В доме стояла такая тишина, что казалось, будто стены затаили дыхание. В этот и последующие дни я каждые несколько часов выходил на улицу и прислушивался к сухому ветру в камышах, чтобы убедиться, не оглох ли я. Из кладовой я принес новое стекло, чтобы починить разбитое, но, занявшись починкой, поймал себя на том, что работаю с ненужной горячностью и бью по раме сильнее, чем надлежало. Я лишь чудом не разбил стекло. Сидя у постели Середит, я кашлял, ерзал и ковырял мозоль от ножа для выделки кожи на указательном пальце. Но не было такого звука, который мог бы разрушить эту тишину. Даже дыхание Середит словно скользило поверх пустоты, как камушек по льду.

Сначала я боялся. Но ничего не менялось: ей не становилось ни лучше, ни хуже. Первые дни она спала по многу часов, но однажды утром я постучал в дверь и увидел, что она проснулась. Я принес ей яблоко и кружку чая с медом; она поблагодарила меня и наклонилась над чашкой, вдыхая пар. Вечером я забыл задернуть занавески, и в окне виднелось небо с нахлобучившимися серыми облаками, разрываемыми ветром. Иногда сквозь них пробивалось солнце.

Середит вздохнула.

– Иди и займись своими делами, Эмметт.

Ее лицо было влажным от испарины, но лихорадочные красные пятна на щеках исчезли, и выглядела она получше.

– Серьезно, Эмметт. Займись чем-нибудь полезным.

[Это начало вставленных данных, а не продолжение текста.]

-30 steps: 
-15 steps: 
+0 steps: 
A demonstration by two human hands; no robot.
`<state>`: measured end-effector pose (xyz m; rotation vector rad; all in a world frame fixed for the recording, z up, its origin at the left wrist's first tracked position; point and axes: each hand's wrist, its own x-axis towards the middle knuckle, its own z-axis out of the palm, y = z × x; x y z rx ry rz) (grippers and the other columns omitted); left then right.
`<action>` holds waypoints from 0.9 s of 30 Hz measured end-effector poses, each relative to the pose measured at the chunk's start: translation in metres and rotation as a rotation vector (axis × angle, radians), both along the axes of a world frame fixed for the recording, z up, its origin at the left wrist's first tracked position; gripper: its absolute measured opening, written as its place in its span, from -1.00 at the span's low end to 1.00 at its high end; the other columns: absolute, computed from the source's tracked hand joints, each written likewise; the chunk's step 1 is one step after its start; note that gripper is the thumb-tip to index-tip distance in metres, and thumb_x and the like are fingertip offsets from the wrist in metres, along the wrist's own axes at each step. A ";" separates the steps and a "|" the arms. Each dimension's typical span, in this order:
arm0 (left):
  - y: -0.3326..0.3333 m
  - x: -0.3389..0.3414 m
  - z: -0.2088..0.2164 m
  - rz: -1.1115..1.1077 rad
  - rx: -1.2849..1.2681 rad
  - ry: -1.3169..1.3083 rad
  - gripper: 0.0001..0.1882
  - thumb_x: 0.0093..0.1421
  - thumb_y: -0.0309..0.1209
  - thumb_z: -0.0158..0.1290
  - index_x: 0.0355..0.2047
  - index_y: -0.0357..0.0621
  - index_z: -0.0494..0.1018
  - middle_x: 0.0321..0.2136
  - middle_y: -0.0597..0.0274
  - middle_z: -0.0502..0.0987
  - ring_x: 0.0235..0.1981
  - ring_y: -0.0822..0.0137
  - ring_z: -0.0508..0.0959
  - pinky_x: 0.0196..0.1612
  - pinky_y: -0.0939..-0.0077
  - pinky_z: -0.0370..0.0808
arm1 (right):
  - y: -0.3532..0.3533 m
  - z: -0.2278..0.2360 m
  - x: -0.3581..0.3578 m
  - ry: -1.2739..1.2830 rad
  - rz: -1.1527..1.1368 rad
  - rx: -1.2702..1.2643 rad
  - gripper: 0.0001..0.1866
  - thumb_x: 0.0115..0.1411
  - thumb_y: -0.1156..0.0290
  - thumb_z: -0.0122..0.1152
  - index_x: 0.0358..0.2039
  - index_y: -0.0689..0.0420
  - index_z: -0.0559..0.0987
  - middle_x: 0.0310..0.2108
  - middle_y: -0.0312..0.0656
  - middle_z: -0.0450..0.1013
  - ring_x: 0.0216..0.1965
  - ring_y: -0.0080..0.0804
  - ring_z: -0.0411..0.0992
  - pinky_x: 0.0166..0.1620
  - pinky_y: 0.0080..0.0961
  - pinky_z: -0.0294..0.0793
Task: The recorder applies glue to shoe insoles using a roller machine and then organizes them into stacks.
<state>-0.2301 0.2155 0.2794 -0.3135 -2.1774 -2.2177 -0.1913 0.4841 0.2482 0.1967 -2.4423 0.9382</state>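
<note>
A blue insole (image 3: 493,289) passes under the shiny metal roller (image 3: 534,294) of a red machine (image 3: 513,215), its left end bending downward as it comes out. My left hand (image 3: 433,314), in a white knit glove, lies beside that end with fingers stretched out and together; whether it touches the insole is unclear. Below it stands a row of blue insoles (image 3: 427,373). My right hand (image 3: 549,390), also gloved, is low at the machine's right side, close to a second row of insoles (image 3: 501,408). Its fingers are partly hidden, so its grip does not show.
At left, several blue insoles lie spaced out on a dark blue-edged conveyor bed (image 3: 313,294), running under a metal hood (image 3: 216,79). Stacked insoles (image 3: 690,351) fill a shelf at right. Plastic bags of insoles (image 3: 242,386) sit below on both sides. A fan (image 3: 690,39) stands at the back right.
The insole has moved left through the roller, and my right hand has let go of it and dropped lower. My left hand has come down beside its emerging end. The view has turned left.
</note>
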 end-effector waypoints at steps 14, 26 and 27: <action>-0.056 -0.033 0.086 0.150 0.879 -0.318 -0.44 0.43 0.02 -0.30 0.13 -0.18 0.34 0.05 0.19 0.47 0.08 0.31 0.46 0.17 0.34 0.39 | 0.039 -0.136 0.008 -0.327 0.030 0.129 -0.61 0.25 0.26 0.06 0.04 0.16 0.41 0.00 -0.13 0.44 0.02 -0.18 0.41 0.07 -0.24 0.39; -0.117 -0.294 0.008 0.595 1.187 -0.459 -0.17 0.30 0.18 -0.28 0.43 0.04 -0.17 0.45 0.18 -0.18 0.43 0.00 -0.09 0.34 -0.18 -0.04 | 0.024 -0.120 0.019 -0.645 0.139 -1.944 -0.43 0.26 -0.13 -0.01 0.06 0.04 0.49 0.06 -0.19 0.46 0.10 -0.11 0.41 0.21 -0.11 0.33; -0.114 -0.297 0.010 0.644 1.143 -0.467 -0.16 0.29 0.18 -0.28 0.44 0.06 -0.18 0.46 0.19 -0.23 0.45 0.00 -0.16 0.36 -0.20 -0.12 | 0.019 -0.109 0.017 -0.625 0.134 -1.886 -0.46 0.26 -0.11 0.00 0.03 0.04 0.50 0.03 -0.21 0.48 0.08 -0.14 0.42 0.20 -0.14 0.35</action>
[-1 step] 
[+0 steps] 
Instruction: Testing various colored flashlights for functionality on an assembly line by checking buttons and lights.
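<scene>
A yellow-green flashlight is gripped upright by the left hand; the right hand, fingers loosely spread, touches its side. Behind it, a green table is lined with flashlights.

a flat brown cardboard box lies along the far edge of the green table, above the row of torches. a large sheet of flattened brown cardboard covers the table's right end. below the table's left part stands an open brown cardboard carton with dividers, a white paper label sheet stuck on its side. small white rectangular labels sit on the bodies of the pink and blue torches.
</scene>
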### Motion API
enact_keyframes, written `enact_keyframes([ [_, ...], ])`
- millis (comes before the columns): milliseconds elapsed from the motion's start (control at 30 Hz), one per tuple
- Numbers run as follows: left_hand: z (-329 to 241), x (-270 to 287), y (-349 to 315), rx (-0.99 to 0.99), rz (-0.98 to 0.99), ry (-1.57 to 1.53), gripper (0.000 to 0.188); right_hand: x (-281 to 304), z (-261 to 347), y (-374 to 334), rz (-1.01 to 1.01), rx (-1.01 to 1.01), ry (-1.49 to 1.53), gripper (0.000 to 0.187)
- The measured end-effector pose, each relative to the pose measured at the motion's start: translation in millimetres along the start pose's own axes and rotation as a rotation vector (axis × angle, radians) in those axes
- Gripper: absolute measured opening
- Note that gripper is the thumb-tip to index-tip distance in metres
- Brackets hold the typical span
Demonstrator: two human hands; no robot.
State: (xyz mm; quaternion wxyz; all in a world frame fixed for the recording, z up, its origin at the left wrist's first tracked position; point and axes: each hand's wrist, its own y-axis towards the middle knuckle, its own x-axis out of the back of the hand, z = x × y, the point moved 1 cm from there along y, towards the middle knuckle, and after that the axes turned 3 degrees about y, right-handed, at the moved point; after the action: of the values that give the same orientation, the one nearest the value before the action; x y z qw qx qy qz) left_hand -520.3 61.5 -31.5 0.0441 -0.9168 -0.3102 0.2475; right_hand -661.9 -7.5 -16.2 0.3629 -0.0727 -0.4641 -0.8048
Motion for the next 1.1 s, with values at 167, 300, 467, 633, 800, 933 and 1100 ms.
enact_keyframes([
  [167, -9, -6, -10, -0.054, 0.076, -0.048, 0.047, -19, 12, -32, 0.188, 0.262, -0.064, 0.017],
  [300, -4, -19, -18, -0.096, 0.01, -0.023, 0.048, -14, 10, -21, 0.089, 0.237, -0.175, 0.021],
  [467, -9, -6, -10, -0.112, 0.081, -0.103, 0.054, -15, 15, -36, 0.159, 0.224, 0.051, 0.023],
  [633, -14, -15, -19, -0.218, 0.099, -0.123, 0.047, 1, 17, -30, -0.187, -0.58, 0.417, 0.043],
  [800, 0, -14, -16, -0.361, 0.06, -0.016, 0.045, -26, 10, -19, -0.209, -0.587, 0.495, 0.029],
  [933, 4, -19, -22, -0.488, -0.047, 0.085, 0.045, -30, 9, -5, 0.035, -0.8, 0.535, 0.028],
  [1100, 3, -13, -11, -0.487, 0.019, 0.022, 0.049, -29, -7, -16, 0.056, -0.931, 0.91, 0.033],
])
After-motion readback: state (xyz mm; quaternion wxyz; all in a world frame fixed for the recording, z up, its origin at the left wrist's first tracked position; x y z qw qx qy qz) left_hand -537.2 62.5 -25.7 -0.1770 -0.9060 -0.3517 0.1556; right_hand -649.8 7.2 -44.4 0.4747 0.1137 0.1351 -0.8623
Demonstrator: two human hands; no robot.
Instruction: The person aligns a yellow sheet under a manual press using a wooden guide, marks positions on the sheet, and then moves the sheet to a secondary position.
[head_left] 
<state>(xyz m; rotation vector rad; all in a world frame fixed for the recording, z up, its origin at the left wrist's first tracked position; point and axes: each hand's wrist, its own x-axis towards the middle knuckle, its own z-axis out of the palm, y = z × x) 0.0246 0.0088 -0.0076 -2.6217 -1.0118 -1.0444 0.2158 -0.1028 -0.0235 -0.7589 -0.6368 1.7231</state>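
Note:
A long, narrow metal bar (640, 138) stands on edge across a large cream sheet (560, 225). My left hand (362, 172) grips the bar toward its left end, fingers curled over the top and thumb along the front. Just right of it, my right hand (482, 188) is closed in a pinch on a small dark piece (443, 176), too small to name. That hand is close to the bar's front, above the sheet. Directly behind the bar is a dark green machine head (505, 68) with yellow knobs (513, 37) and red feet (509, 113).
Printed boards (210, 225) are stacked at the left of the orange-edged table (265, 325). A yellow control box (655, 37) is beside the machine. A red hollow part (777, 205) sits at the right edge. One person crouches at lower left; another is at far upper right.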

Я заколебался. Мне хотелось задать ей кучу вопросов, копившихся во мне с тех пор, как я побывал в потайной комнате; теперь у нее не было причин утаивать от меня, что там происходит. Но что-то внутри меня противилось этому. Я не хотел знать все ответы, потому что тогда происходящее окончательно станет реальным. Поэтому я просто спросил:

– Вы уверены, что с вами все хорошо?

Она откинулась на подушки. После долгой паузы снова вздохнула и произнесла:

– Неужели тебе нечем заняться? Терпеть не могу, когда меня рассматривают.

Мне бы обидеться на ее слова, но я почему-то не обиделся. Я кивнул, хотя ее глаза были закрыты, и с чувством облегчения вышел в коридор.

Отогнав мысли о тайнах, я взялся за работу. А когда, выбившись из сил, взглянул на часы, оказалось, что прошло уже много времени. Я вышел из мастерской, почистил лампы и залил в них новое масло, вымыл пол и протер кухонные шкафы с уксусом, подмел пол в коридоре и сбрызнул его лавандовой водой, отполировал перила пчелиным воском. Дома все это делали мама с Альтой; я бы закатил глаза и равнодушно протопал по только что вымытому полу, оставляя следы. Сейчас же рубашка прилипла к спине, от меня едко воняло потом, но я огляделся и с радостью увидел, что дом преобразился. Мне казалось, что я наводил чистоту ради Середит, но теперь я понял, что делал это для себя. Середит болела, и дом на время стал полностью моим.